5.3 Safety improvement recommendations

The safety analysis target of hydropower stations is to reduce the operational risk, to avoid

additional costs of power production and to coordinate efficient maintenance schedules for optimized

usage of resources. All of these objectives are achievable by improving the HGS safety through the

assessment of the equipment and critical operational stages of the transient processes. In this paper,

the obtained results can be translated into the following recommendations for amendment of risk

mitigation and maintenance planning strategies at hydropower stations.

i) The operators should be more cautious about the safety state of HGS within the load domain

of (50MW, 90MW), carefully monitoring risk indices to generate effective warnings which help

avoid failure events. It should be noted that although a specific range is here identified as the most

critical load conditions, the proposed method can be readily used for any other facilities resulting in

their particular safety requirements.
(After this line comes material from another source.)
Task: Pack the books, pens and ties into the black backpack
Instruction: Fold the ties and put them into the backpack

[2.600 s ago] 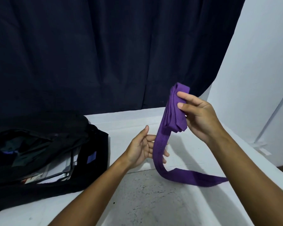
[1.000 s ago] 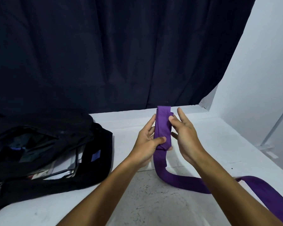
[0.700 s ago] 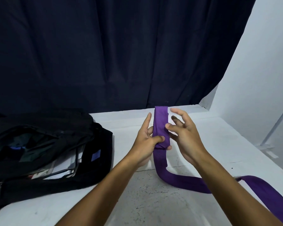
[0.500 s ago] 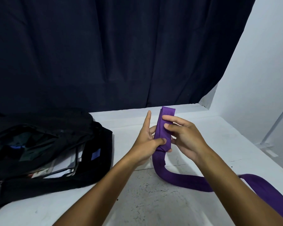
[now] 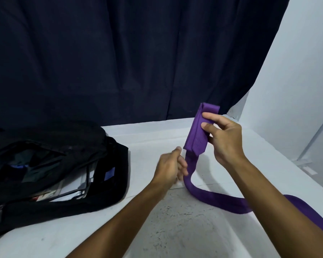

Meanwhile, it is suggested for the maintenance crew to pay more

attention to the previous fault locations when scheduling the next maintenance interruptions, if the

warning strategies and maintenance procedures are not very effective.

ii) Since it was observed that the highest risk is associated with the earlier stages of the start-up

process, we suggest the operation planning to aim at optimizing the start-up strategy, for instance by

identifying the optimum guide vane law and by reduction of error operating frequency of operators.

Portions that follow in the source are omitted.